### LISTED RECORDS

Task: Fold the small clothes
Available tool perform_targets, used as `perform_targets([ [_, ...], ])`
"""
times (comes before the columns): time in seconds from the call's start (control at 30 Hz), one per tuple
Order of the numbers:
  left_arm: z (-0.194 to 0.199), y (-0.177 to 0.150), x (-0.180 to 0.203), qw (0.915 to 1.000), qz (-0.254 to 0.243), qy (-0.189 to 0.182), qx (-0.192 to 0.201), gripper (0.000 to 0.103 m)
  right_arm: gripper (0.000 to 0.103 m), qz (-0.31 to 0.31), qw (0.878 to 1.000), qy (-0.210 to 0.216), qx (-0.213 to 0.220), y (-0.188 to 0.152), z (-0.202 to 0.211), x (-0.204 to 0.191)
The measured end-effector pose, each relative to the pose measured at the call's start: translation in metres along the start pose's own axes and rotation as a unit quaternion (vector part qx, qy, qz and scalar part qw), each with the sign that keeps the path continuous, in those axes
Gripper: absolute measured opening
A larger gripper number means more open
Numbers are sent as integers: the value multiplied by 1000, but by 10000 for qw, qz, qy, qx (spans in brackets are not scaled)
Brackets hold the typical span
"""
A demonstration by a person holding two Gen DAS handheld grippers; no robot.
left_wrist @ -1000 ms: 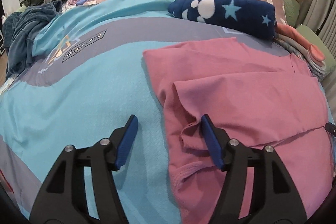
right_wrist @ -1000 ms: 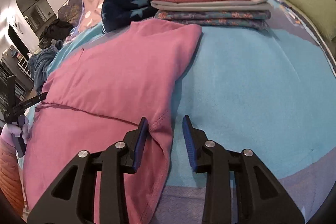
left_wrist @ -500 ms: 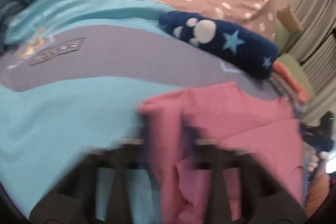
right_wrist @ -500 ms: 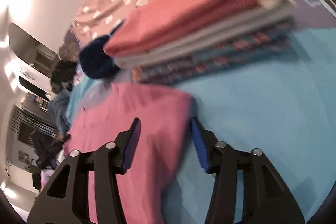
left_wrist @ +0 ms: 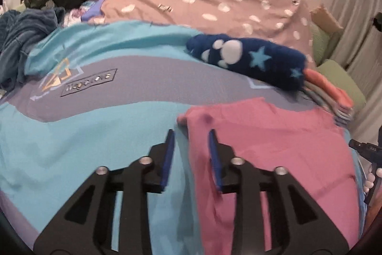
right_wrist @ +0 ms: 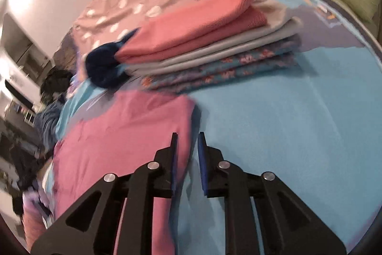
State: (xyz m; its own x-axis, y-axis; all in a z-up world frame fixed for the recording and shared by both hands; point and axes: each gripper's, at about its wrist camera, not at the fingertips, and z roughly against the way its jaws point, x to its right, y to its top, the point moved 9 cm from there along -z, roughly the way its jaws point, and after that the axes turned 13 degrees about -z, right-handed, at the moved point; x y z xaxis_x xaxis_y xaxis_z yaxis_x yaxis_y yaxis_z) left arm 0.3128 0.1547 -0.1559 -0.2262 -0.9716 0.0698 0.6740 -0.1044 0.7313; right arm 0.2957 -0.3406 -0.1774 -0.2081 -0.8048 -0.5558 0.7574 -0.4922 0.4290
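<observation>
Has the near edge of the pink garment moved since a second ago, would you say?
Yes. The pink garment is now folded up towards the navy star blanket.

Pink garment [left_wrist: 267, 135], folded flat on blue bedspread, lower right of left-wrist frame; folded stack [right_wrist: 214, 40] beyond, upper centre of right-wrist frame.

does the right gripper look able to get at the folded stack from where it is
Probably yes. The right gripper, jaws just opened and off the pink shirt, faces the folded stack across bare blue bedding; nothing stands between.
</observation>
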Motion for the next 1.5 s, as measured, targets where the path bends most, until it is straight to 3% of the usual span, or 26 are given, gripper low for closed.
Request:
perform_targets([
  [0.03, 11, -6, 2, 10000, -31, -65, 27, 52, 19, 122, 9997, 204, -114, -21, 13, -7],
  [0.1, 29, -30, 12, 9996, -110, -249, -34, 62, 34, 455, 9979, 292, -360, -56, 19, -17],
  [0.17, 21, -68, 21, 9977, -251, -276, -560, 62, 35, 948, 9939, -351, -450, -82, 11, -11],
  [0.2, 15, -86, 21, 9957, -357, -84, -848, 62, 30, 1165, 9904, -687, -299, -86, 8, -4],
  [0.27, 21, -93, 26, 9948, -761, 204, -650, 62, 28, 1138, 9893, -899, 130, -83, 16, 5],
  [0.3, 27, -95, 23, 9944, -691, 345, -725, 60, 28, 907, 9908, -974, 255, -82, 24, 10],
  [0.33, 34, -96, 22, 9953, -551, 350, -719, 55, 28, 638, 9935, -892, 311, -84, 35, 9],
  [0.4, 52, -98, 28, 9977, -314, -56, -594, 50, 28, 675, 9956, -605, 254, -98, 50, 1],
  [0.5, 78, -111, 46, 9967, -257, -619, -459, 51, 29, 817, 9960, -328, 151, -122, 73, -2],
  [0.63, 104, -152, 72, 9920, -236, -1106, -568, 51, 29, 584, 9983, 3, 4, -156, 102, 5],
  [1.07, 177, -236, 102, 9857, -267, -1622, -365, 52, 29, 106, 9981, 490, -361, -270, 165, 28],
  [1.37, 229, -288, 118, 9838, -221, -1768, -181, 52, 30, -64, 9969, 639, -448, -318, 209, 55],
  [1.5, 248, -309, 124, 9801, -85, -1980, -147, 52, 34, -238, 9934, 937, -622, -341, 221, 64],
])
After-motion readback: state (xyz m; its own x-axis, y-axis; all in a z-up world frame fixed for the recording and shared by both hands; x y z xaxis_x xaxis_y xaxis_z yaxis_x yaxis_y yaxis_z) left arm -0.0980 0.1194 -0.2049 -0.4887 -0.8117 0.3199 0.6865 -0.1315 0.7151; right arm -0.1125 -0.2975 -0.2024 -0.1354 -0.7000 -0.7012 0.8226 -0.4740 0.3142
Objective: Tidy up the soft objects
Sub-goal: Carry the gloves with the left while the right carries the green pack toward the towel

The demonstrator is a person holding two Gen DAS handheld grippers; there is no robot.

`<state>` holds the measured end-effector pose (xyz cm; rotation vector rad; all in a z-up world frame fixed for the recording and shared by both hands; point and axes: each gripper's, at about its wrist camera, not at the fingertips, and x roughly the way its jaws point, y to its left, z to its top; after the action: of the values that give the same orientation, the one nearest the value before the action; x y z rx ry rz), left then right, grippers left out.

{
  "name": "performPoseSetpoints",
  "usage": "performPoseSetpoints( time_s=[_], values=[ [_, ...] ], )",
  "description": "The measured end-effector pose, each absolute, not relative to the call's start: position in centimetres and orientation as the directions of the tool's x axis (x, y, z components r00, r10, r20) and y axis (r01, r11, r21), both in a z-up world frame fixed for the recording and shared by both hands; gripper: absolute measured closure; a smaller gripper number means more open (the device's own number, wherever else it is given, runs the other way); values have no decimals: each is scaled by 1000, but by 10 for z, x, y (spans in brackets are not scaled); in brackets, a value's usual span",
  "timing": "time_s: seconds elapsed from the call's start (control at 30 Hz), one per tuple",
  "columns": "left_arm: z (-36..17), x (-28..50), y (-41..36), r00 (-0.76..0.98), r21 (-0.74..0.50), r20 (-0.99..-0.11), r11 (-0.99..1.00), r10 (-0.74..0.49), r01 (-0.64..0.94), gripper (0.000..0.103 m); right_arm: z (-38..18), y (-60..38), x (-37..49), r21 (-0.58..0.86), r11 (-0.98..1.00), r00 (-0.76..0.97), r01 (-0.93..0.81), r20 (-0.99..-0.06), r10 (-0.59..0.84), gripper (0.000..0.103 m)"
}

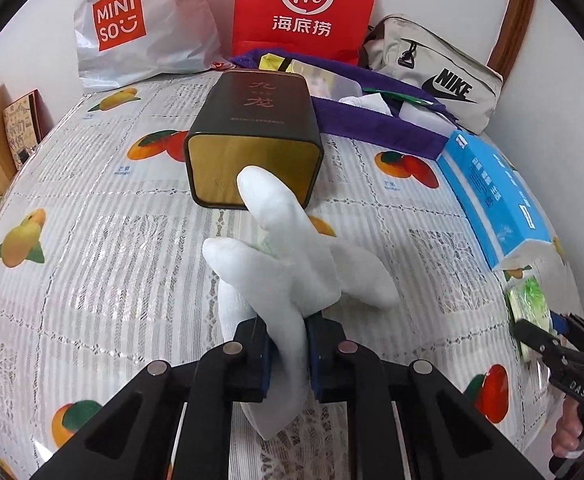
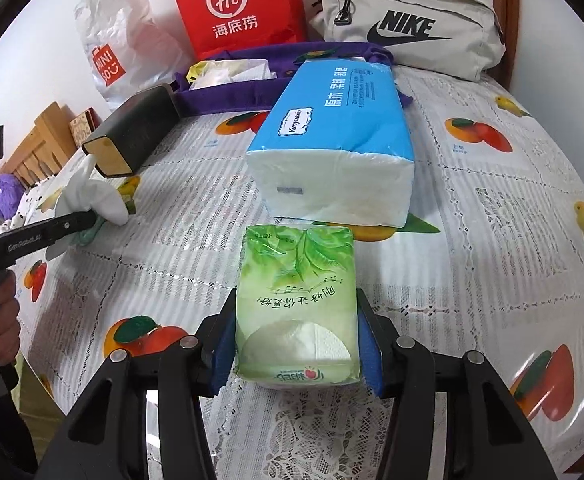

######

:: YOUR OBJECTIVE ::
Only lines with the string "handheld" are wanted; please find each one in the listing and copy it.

:: RESULT ::
A demonstration by a person holding two Gen DAS handheld grippers; no robot.
The demonstrator is a person holding two Gen DAS handheld grippers; there is no robot.

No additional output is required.